Girls Claim Sexism After Dress Code Violations in English School


A fifteen-year-old girl in the United Kingdom was recently sent home from school after her teachers decided her pants were "too tight," renewing debate about sexism in school dress codes.

Eleventh-grader Harriet Dale was one of a group of 10 female students who had been singled out by teachers at Trentham High School in Stoke-on-Trent, England for dress code infractions at the start of the school year. Dale said she was told her pants were unsuitable, although other female students wearing the same pants were allowed to enter the school. She said that she was singled out because her legs are larger. Dale said that teachers told her she could either go home and change or be put in isolation.

"People were deliberately picked out.

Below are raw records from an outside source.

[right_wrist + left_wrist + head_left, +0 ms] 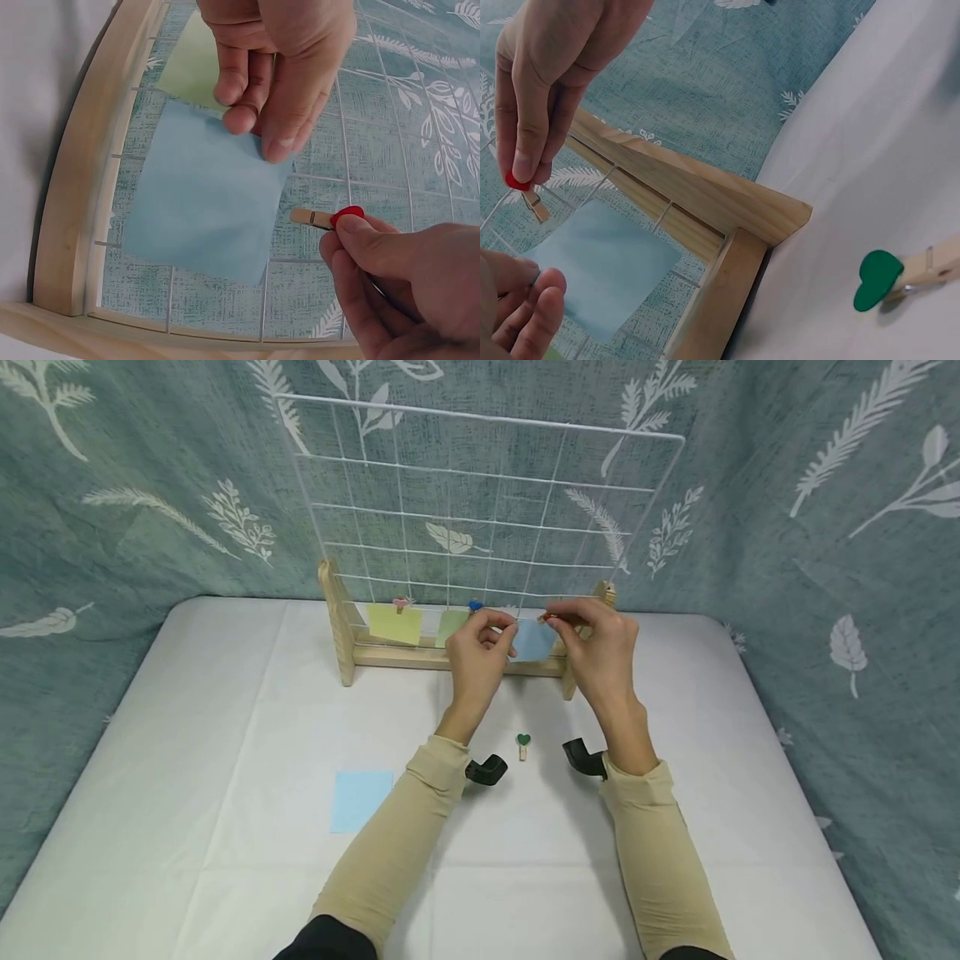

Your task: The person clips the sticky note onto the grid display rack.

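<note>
My left hand (480, 652) pinches a blue paper note (202, 199) at its upper edge, holding it against the low part of the white wire grid (480, 417). Just to the right, my right hand (600, 647) grips a small wooden clothespin (311, 217) with a red top between thumb and fingers. The bare end of this clothespin points toward the note, with a gap between them in the right wrist view. Left of the blue note hang a green note (191, 67), partly behind my left hand, and a yellow note (395, 624) under a pinkish clip (401, 604).
A blue clip (476, 606) sits above the green note. Wooden feet and a crossbar (397, 657) support the grid. On the white tablecloth (225, 735) lie a green heart clothespin (523, 741) and another blue note (362, 802). A patterned green curtain (787, 568) hangs behind.
</note>
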`<state>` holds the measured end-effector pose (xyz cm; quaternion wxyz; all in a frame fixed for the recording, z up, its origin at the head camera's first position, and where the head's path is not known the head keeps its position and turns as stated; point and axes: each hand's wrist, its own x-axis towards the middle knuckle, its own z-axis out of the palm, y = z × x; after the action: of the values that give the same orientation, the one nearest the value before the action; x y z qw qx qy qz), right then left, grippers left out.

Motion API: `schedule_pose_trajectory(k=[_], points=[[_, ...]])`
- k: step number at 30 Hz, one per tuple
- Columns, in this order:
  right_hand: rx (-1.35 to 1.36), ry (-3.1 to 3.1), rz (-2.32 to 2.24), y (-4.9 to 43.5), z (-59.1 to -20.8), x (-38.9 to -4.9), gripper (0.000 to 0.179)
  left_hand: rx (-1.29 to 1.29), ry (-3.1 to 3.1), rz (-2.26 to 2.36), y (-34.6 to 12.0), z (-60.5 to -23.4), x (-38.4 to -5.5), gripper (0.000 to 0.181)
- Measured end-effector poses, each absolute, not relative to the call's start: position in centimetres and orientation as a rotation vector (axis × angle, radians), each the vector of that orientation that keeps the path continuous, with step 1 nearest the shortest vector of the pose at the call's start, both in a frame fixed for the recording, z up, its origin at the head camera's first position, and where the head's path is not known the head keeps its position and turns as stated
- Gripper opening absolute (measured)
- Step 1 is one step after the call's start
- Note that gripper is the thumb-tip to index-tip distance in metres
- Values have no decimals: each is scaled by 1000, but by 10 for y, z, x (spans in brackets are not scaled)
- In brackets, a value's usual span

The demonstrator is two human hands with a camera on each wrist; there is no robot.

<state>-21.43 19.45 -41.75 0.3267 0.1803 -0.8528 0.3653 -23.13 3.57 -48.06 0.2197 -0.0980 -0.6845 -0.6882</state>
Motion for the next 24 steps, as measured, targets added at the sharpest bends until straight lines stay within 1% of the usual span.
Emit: schedule_pose_trajectory(k=[10,24], points=[[494,-2176,926,181,-421,-224,9,-265,-1896,-1858,26,-471,-232,4],[452,-2203,888,187,-434,-223,7,-251,-1872,-1917,37,-482,-228,3]])
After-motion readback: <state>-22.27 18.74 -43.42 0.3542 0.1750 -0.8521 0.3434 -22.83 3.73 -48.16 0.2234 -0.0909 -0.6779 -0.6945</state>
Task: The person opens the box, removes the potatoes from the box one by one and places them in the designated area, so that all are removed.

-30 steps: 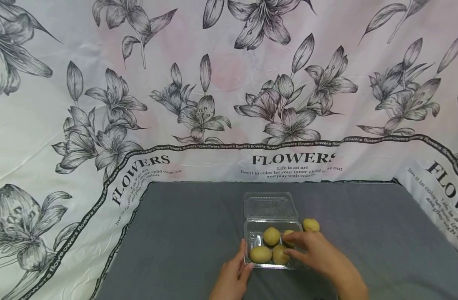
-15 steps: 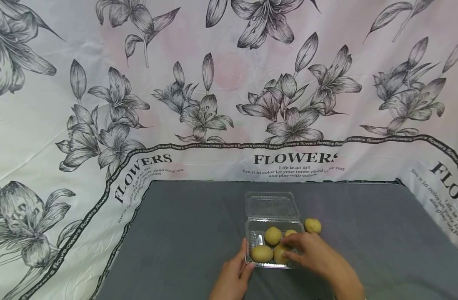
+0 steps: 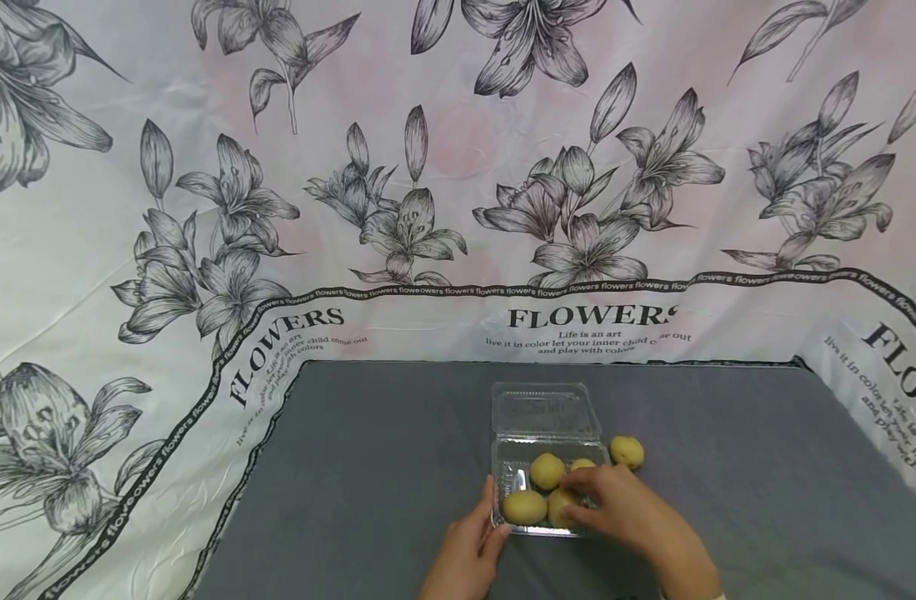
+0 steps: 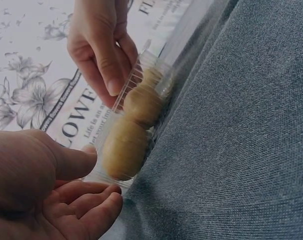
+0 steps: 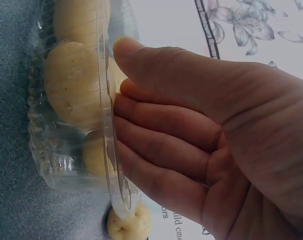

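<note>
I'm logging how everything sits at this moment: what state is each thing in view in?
Clear container: open, upright on the gray surface
Lid: folded back on the far side
Four visible potatoes: inside the container
Another potato: outside, right of the container
Left hand: at the container's left side, grip unclear
Right hand: over the container's right side, grip unclear
</note>
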`<state>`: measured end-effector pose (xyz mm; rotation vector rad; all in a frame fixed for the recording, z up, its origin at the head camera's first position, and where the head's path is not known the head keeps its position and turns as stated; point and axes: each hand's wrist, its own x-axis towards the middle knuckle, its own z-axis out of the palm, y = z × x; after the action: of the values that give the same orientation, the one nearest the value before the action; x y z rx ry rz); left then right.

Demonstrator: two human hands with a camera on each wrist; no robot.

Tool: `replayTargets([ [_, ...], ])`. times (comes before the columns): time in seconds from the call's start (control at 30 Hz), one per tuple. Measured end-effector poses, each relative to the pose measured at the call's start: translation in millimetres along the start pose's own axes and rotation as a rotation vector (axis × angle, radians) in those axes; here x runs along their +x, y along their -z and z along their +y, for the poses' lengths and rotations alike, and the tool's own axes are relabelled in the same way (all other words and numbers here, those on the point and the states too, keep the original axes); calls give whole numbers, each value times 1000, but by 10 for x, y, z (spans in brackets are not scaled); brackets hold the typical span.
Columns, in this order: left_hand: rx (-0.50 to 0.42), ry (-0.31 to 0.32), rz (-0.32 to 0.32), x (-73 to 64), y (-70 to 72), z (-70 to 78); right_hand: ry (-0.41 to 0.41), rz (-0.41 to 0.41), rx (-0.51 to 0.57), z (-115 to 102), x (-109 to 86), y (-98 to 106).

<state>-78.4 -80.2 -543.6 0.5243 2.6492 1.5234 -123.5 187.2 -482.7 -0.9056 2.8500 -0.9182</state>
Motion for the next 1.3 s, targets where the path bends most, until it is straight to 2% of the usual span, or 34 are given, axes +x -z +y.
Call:
replayTargets([
  [0.13, -1, -45, 9, 6, -35, -80, -13, -3, 12, 3, 7, -23],
  [0.27, -70, 6, -17, -4, 21, 59, -16, -4, 21, 16, 16, -43],
  [0.4, -65, 52, -32, -1, 52, 149, -32, -19, 28, 32, 27, -52],
  [0.7, -57, 83, -54, 5, 60, 155, -58, -34, 55, -2, 39, -77],
  [0.8, -62, 48, -49, 9, 38, 83, -71, -38, 66, -9, 45, -88],
  [0.87, -35, -28, -21, 20, -23, -78, -78, -36, 68, -13, 50, -92],
  [0.97, -4, -87, 12, 30, -90, -234, -86, -31, 67, -20, 58, -96],
  [1.03, -7, -72, 8, 33, -80, -206, -90, -31, 67, -24, 62, -96],
  [1.1, -34, -1, -22, 24, -21, -49, -95, -32, 73, -23, 63, -101],
  [1.2, -60, 66, -58, 16, 40, 111, -108, -35, 75, -24, 63, -114],
  [1.3, -65, 76, -67, 10, 43, 124, -122, -34, 78, -30, 61, -128],
])
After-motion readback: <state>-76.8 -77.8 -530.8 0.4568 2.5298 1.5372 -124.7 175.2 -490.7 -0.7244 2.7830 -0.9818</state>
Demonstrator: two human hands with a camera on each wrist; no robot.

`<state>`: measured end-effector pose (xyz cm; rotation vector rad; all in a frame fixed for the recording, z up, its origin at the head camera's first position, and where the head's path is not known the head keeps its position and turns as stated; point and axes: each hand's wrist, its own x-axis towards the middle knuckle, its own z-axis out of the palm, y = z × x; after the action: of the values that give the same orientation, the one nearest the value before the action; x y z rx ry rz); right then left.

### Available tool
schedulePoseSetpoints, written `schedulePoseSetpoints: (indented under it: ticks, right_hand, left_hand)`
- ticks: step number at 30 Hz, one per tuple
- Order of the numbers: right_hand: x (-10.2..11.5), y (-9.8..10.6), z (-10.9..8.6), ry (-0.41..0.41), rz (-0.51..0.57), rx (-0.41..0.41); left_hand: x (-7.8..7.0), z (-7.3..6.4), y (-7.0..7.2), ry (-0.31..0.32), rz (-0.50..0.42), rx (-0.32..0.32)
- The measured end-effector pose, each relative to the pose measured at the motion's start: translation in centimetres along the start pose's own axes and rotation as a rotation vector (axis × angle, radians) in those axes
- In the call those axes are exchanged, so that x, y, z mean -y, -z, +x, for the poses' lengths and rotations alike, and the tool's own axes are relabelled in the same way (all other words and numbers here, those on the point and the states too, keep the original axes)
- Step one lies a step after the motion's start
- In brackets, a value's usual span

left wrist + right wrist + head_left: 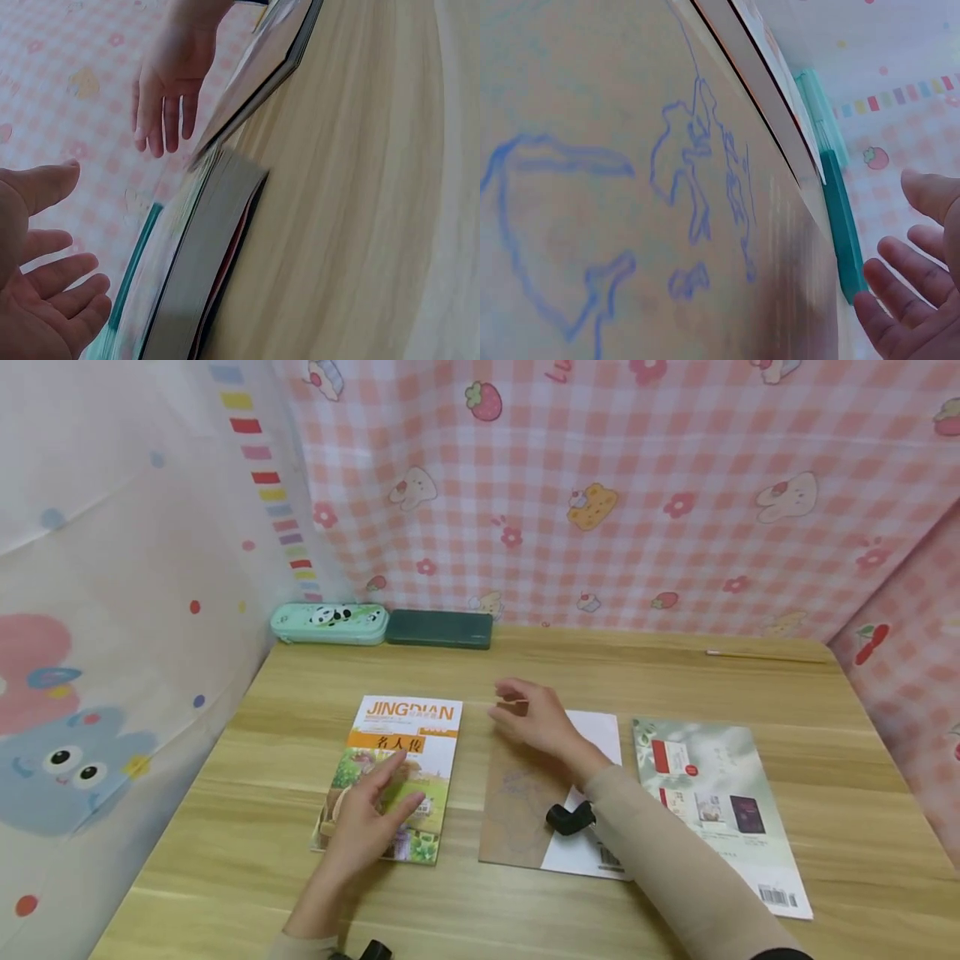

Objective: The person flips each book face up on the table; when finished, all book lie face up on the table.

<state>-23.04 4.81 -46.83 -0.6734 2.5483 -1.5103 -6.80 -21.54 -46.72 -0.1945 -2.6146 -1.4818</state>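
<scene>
My left hand [365, 822] hovers over the thick JINGDIAN book [442, 760], fingers loosely spread and holding nothing. In the left wrist view, a gap shows between the left hand [52, 292] and the book's page block [199, 240]. My right hand [536, 718] hangs above the top end of a brown and white book [517, 810], also without anything in its grasp. Blue outline drawings [697, 165] mark the brown part of that cover. The right forearm hides some of this book and the left edge of a pale green magazine [765, 852].
At the back left, a mint pencil case [330, 625] with pandas lies beside a dark green case [440, 630]. A yellow pencil [772, 656] lies near the table's back right edge. Patterned curtains [637, 552] hang behind and at both sides of the wooden table [225, 827].
</scene>
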Motion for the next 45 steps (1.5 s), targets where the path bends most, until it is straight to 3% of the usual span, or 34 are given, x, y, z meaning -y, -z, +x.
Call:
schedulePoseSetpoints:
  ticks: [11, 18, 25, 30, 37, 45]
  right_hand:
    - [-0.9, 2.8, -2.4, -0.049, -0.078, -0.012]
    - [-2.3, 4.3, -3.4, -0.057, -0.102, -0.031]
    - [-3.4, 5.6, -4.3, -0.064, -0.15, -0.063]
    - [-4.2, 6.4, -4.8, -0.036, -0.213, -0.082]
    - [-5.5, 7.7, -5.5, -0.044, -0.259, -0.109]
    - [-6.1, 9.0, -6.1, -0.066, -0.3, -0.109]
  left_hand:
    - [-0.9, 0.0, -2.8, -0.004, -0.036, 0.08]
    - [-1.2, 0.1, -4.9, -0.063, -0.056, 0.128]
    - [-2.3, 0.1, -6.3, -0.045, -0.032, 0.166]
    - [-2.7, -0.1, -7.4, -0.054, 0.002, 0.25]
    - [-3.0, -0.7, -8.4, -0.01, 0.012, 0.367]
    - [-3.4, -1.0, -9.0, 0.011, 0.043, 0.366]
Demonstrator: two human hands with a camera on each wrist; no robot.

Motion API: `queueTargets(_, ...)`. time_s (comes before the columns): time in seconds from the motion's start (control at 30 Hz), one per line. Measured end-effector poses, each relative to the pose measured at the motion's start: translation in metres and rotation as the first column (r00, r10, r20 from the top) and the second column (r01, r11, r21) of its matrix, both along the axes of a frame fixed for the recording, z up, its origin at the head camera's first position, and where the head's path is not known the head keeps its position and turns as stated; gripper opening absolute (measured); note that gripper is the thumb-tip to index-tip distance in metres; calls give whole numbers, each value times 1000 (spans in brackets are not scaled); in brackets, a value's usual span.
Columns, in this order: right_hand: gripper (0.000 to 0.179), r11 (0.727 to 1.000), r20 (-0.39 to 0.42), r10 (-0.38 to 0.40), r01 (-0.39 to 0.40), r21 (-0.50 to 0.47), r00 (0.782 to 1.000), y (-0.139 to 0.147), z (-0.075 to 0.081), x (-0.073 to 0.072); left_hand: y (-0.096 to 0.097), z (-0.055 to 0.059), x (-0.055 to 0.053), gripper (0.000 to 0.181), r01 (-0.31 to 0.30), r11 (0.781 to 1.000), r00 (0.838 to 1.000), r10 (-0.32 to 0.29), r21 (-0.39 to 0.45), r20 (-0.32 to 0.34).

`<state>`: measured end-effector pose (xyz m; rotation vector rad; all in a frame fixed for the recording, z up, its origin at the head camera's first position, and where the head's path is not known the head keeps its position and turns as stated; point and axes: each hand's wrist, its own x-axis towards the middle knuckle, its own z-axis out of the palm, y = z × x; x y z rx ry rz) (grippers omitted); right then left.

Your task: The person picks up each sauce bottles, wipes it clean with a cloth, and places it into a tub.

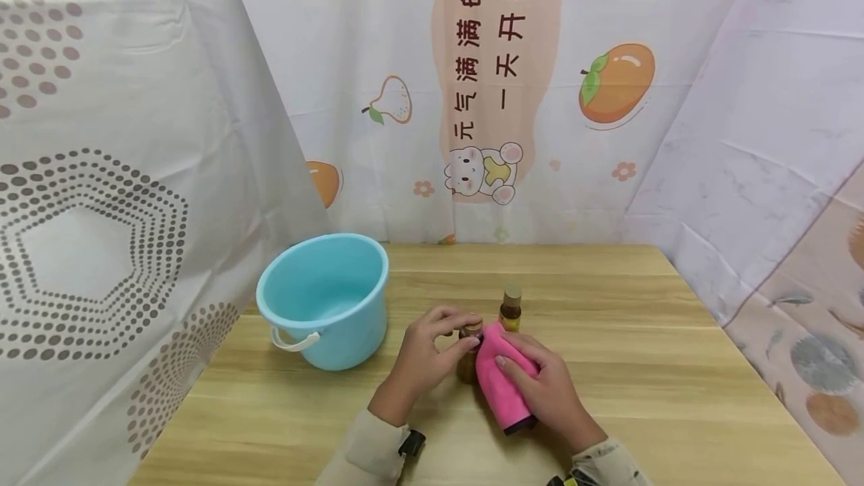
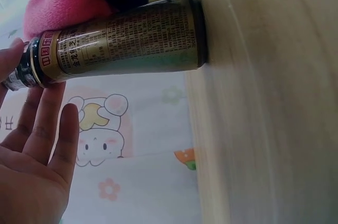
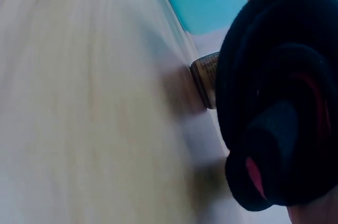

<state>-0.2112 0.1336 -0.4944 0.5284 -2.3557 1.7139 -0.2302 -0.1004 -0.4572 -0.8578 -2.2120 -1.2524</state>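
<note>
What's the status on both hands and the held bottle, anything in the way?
Left hand pinching held bottle near its cap, bottle upright. Right hand gripping pink cloth against its side. Second bottle close behind cloth, could get bumped.

The bare left grip (image 1: 425, 347) on my feed comes out of a pale beige sleeve (image 1: 370, 452), a small black fitting (image 1: 412, 443) beside its cuff. The bare right grip (image 1: 550, 390) has a matching beige sleeve (image 1: 610, 463) with darker marks near the cuff; the black-and-yellow piece (image 1: 573, 479) beside it I see only partly.
</note>
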Motion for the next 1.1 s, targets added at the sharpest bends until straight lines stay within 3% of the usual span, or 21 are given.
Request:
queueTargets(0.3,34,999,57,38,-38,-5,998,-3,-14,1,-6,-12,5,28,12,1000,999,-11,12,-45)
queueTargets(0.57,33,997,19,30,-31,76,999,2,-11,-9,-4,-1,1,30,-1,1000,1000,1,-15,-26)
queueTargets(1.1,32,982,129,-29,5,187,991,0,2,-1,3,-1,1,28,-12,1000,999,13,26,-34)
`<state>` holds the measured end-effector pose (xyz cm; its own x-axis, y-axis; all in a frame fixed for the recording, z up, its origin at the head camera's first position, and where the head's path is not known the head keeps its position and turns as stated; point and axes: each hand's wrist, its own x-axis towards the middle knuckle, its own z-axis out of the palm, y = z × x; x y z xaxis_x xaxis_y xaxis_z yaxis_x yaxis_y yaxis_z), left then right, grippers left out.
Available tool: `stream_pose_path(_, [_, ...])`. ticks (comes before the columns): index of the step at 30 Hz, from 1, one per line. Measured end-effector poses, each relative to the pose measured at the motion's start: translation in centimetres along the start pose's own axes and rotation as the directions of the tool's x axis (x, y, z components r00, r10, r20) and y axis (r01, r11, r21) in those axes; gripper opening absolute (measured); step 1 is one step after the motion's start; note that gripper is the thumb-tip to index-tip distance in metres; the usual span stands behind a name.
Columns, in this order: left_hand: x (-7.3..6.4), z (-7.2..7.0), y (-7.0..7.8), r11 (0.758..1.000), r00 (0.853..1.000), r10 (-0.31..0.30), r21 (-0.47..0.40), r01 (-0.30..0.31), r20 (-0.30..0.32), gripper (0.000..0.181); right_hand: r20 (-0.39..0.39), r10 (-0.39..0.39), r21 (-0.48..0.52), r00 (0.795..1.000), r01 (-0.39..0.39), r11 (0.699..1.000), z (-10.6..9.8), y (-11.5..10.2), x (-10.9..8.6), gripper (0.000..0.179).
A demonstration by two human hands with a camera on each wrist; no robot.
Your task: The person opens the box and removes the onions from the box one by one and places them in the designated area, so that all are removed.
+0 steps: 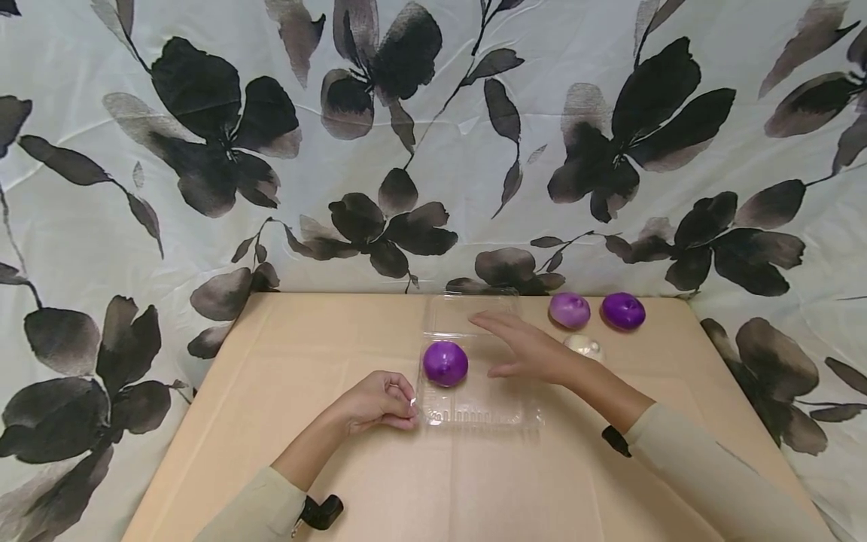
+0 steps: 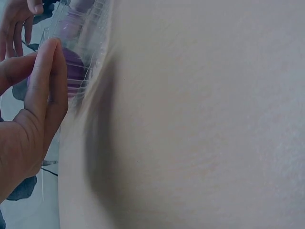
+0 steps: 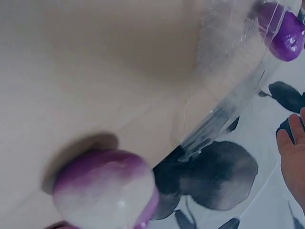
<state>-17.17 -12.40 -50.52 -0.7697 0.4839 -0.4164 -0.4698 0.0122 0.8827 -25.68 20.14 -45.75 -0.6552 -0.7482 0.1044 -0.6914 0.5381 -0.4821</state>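
A clear plastic clamshell container (image 1: 484, 406) lies open on the table with its lid side toward the back. In its left part sits a glossy purple, onion-like ball (image 1: 445, 364). My left hand (image 1: 381, 403) pinches the container's left edge between thumb and fingers; the left wrist view shows this hand (image 2: 35, 102) beside the ribbed plastic wall. My right hand (image 1: 528, 348), fingers spread, is over the right part of the container and holds nothing. In the right wrist view, a white-and-purple ball (image 3: 107, 191) lies close to the camera, apart from the right hand (image 3: 294, 160).
Right of the container lie a light purple ball (image 1: 570, 311), a dark purple ball (image 1: 623, 312) and a whitish ball (image 1: 584, 346), partly behind the right forearm. A flowered cloth (image 1: 467, 150) hangs behind the tan table (image 1: 305, 339).
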Motion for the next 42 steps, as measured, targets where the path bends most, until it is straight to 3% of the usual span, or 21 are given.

I was with a girl wearing exactly the same pair of trousers but, because I have slightly larger legs than her, I was told my trousers were too tight and that I had to go home and change. It's really uncomfortable to think you could be walking around the corridors and teachers will be looking you up and down. I'm not the only person who feels that way. I know I've got slightly bigger legs than some people, it doesn't need pointing out," said Dale.

Helen Dale, Harriet's mother, argued that as her daughter became more concerned over the fit of her pants, her academic work could suffer in the process, reports Euan McLelland for The Daily Mail.

Female students worldwide are more commonly required to change the way they dress to avoid distracting their male peers, and advocates say that as a result girls become more self-conscious and spend too much time worrying about their appearance. A similar incident happened in Alabama when a sophomore female was sent home for wearing leggings. After learning of the disciplinary action, her mother argued that the school put more emphasis on the education of male students than it did female students.

Skirts were recently banned at Dale's school after headmistress Dr. Rowena Blencowe said they "embarrassed" male staff members. While skirts can be measured by length, the fit of a pair of pants is left up to interpretation by staff members, and left Dale feeling insecure about her body type, reports Brinton Parker for PopSugar. In response to her banning of skirts at the school, Blencowe said: "It's not pleasant for male members of staff and students. The girls have to walk up stairs and sit down, and it's a complete distraction."

Meanwhile, the headmistress stands behind her actions, arguing that 10 students is a small representation of the total student body of 750, writes Samantha Cowen for Yahoo News.

"Our guidelines are clear. It is up to parents to make sure their child attends school wearing trousers which suit their shape," Blencowe told Yahoo. "Trousers which fit one pupil may be too tight on another, we have to draw the line somewhere."